= Task =
The answer is to be the data below, written out in full and exactly.

= Data =
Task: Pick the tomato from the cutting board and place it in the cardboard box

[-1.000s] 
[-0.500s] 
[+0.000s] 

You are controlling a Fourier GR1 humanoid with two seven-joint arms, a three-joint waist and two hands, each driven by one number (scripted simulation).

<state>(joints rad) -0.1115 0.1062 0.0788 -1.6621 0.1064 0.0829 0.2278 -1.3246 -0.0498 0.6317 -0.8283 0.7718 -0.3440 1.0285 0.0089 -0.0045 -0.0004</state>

= Response box =
Task: Pick the tomato from the cutting board and place it in the cardboard box

[-1.000s] 
[-0.500s] 
[+0.000s] 

You are controlling a Fourier GR1 humanoid with two seven-joint arms, a three-joint waist and two hands, each driven by one number (scripted simulation).

<state>(joints rad) -0.1115 0.1062 0.0788 -1.6621 0.1064 0.0829 0.2278 -1.3246 -0.0498 0.6317 -0.8283 0.7718 -0.3440 1.0285 0.0089 -0.0045 -0.0004</state>

The response to this exercise is done.